State park in Florida, United States

Delnor-Wiggins Pass State Park is a Florida state park located on a barrier island on Florida's southwest coast near Naples, Florida, 6 miles west of I-75 in North Naples. The Cocohatchee River and the Gulf of Mexico are accessible from the park, which contains a hard-bottom reef.

== History ==
The early record of this area begins in the late 1800s with Joe Wiggins, for whom the park is named. He ran a trading post where he traded goods with settlers. Decades later, in 1964, Collier County acquired the land through the help of Lester J. and Dellora A. Norris. This is where the name Delnor comes from; the first three letters of Dellora and the first three letters of Norris. In 1970, the state of Florida purchased the land from Collier County for a state park, which opened in 1976.

==Fauna==
Among the wildlife of the park are bald eagles, ospreys, owls, loggerhead sea turtles, West Indian manatees, and migratory shorebirds. The endangered gopher tortoise can also be found there. It is the only tortoise found east of the Mississippi River.
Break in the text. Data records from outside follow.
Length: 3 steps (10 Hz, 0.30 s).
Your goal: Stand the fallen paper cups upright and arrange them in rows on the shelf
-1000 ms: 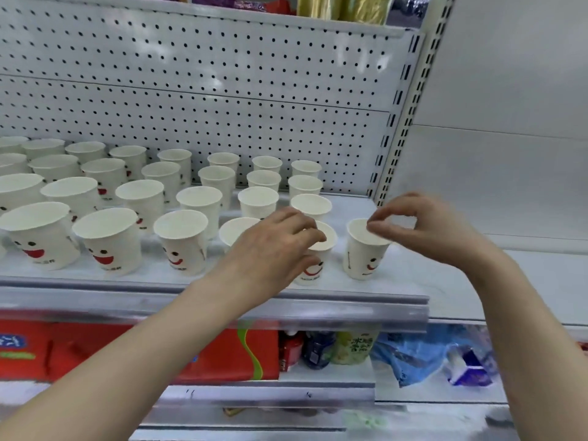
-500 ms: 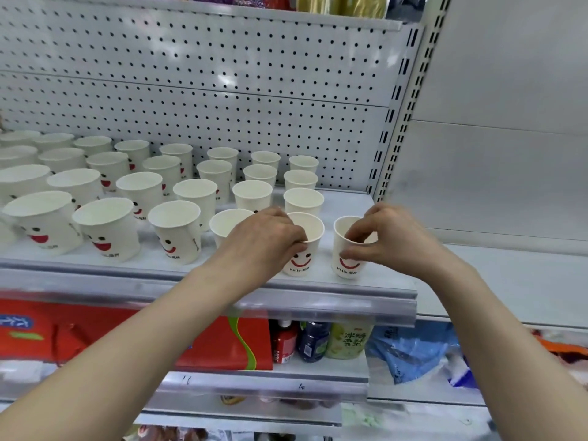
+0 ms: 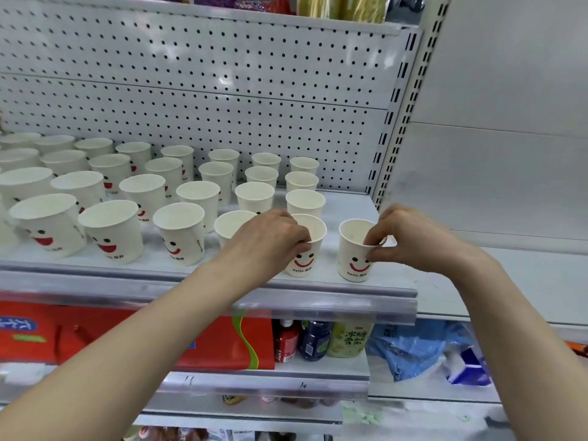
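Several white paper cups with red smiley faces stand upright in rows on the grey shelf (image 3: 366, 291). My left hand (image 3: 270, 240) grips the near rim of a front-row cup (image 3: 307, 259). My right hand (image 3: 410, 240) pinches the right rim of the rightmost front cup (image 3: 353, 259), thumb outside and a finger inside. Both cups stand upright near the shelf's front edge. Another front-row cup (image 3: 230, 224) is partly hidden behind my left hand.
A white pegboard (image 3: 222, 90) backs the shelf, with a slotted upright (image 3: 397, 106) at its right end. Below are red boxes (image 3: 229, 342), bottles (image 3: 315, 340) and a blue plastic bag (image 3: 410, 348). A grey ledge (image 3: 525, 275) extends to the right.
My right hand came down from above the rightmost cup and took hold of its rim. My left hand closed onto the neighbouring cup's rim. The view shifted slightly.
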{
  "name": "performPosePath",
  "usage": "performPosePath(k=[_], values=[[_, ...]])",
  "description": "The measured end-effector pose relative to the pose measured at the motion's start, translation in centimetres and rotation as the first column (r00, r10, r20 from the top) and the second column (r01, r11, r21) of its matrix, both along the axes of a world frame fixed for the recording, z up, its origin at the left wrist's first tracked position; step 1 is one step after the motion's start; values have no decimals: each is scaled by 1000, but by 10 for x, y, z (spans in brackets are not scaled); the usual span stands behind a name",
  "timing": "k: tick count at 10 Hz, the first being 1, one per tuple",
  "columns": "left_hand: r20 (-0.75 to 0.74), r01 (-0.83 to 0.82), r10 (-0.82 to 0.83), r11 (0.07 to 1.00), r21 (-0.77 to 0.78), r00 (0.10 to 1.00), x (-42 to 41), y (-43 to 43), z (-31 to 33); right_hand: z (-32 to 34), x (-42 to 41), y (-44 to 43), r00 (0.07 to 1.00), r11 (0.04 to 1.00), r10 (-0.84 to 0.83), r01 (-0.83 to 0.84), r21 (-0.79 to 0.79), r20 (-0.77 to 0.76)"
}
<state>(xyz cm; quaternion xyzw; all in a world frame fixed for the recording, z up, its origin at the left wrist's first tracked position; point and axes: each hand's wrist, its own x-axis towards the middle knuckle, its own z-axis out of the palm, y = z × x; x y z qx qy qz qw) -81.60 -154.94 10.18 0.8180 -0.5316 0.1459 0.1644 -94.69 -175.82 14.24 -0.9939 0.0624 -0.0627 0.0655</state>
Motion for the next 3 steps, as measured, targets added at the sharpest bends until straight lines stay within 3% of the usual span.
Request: performPosePath(k=[2, 3], values=[[2, -4, 4, 1000, -14, 1000, 0, 1, 0, 0, 0, -1, 999, 999, -8, 7, -42, -34], [38, 44, -40, 993, -108, 998, -1, 3, -4, 8, -4, 0, 1000, 1000, -12, 12, 22, -14]])
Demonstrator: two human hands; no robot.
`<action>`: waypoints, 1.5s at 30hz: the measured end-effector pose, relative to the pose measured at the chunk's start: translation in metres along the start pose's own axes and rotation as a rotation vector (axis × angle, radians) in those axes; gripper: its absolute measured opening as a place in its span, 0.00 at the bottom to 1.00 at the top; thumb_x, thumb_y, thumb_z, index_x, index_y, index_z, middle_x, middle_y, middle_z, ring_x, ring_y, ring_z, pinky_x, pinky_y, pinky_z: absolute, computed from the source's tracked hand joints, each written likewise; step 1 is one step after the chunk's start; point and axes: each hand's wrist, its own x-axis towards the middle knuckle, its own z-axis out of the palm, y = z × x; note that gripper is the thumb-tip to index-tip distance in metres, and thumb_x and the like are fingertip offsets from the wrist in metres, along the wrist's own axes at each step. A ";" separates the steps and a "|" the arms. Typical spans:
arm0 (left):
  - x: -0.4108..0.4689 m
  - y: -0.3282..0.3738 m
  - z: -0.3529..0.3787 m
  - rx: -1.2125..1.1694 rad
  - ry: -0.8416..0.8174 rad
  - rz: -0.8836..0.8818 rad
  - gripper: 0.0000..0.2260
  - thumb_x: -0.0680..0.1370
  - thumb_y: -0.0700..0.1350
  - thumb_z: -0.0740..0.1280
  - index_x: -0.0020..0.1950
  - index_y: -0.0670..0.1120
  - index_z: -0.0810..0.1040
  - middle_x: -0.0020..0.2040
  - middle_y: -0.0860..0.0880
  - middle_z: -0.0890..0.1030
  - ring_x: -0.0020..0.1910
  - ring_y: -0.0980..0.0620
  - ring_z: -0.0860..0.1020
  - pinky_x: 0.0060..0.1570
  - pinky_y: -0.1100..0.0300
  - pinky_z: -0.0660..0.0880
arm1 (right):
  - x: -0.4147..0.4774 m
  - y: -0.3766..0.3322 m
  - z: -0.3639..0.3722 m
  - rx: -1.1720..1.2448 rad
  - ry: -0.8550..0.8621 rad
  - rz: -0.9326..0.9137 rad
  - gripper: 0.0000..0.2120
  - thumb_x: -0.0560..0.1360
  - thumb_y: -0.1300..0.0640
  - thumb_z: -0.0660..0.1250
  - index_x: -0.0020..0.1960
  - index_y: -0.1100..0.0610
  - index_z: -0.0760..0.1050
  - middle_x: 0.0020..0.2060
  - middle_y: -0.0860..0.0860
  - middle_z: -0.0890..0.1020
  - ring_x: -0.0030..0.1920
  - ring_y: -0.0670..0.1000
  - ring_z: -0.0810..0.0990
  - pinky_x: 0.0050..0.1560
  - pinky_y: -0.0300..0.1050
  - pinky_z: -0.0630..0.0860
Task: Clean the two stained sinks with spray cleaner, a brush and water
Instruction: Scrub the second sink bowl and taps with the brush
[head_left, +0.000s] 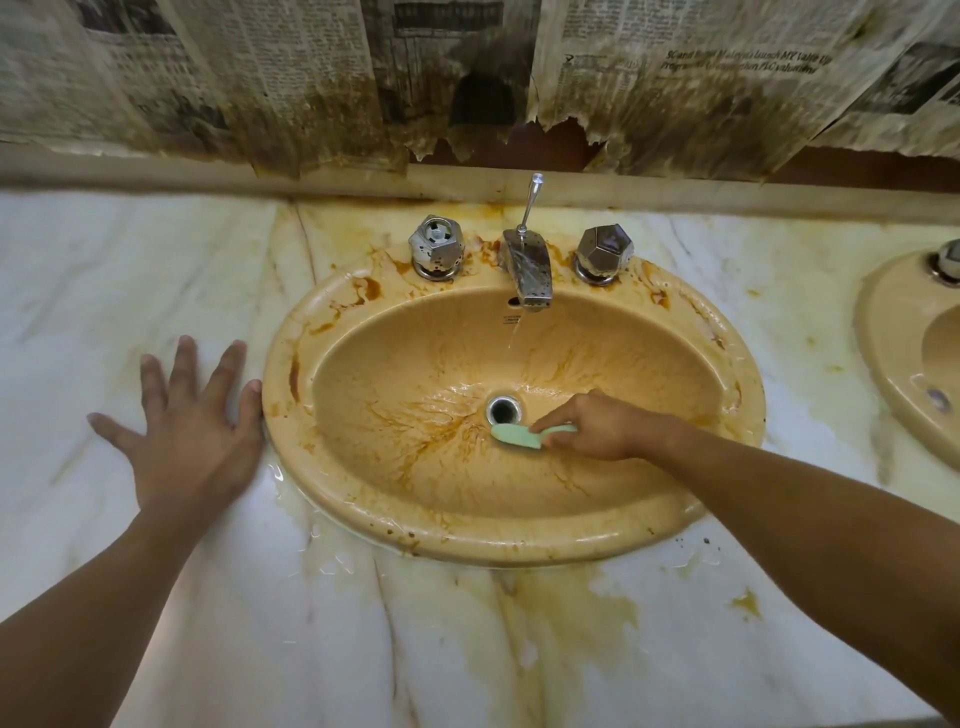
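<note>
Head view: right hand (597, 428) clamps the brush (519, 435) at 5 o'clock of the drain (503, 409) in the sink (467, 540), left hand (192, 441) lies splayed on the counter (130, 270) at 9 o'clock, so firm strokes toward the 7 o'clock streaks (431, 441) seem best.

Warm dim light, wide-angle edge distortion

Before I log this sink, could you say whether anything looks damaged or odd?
The left tap handle has an open top where the right tap handle has a cap, and the stained newspaper behind is torn.
</note>
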 end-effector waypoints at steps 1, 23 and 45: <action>0.000 0.000 0.000 0.000 -0.002 -0.002 0.25 0.85 0.65 0.44 0.83 0.65 0.53 0.85 0.51 0.50 0.84 0.47 0.42 0.70 0.21 0.40 | -0.002 0.003 -0.008 -0.020 -0.020 0.009 0.15 0.81 0.43 0.66 0.67 0.36 0.78 0.65 0.49 0.80 0.67 0.53 0.73 0.65 0.52 0.72; 0.001 0.002 -0.001 0.003 0.008 0.007 0.26 0.84 0.66 0.43 0.82 0.65 0.54 0.85 0.51 0.52 0.84 0.47 0.44 0.70 0.20 0.42 | 0.036 -0.034 0.018 0.048 -0.039 -0.191 0.16 0.82 0.44 0.66 0.69 0.37 0.77 0.71 0.46 0.76 0.68 0.52 0.74 0.67 0.49 0.71; 0.000 0.002 0.000 -0.013 0.010 -0.003 0.27 0.83 0.67 0.42 0.83 0.65 0.54 0.85 0.52 0.51 0.84 0.48 0.43 0.71 0.22 0.41 | 0.066 -0.048 0.012 -0.108 0.190 -0.148 0.18 0.82 0.39 0.60 0.72 0.32 0.71 0.59 0.48 0.83 0.55 0.51 0.78 0.53 0.50 0.78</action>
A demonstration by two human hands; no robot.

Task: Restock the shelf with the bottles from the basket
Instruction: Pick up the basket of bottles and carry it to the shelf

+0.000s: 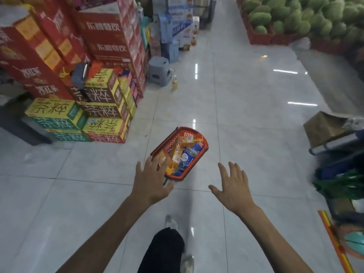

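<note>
A red plastic basket (202,143) stands on the white tiled floor in the middle of the aisle. Several bottles lie in it: yellow-orange ones (178,149) and blue-labelled ones (187,156). My left hand (151,180) stretches out with spread fingers over the basket's near left corner and holds nothing. My right hand (233,184) is spread flat in the air, to the right of the basket and apart from it. No shelf for the bottles is in view.
Stacked drink cartons (98,91) line the left side. A grey plastic stool (159,70) and a lone bottle (174,84) stand further up the aisle. Green durians (295,14) fill red crates at the back right. A cardboard box (323,127) and a cart sit at right.
</note>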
==Recreational activities==
Activities include fishing, sunbathing, swimming, paddleboarding, boating, geocaching, hiking, and nature viewing. Visitors can also scuba dive, snorkel, kayak, and picnic. A fishing license is required to fish at the park in some areas. Weddings can also be held there.

== Amenities ==
Due to hurricane destruction, amenities including boardwalks, observation decks, picnic areas, pavilions, as well as concessions are no longer available for use. However, parking, boat ramp and the beach itself are still available for use.

Pets are ONLY allowed throughout the PAVED areas of the park, but they are NOT permitted on the beach. To protect wildlife on the beach, pets are to be kept on a 6-foot, hand-held leash at all times.

Delnor-Wiggins Pass State Park is committed to providing a variety of amenities accessible to its visitors at no charge, but they are available as first-come, first-serve basis. The park offers: portable restrooms, parking, beach wheelchairs (located in parking lot 1 and 3), as well as an electric beach wheelchair which can be requested at the Mobile Ranger Station or call the office at 239-409-0637 to check availability.

==Notable Changes==
The pass gets dredged out nearly every other year from sediment buildup.

==Hours and fees==
Delnor-Wiggins Pass State Park is open from 8 am to sundown every day of the year (including holidays). Admission is $6 per vehicle, and $5 to use the boat ramp, in addition to the admission fee.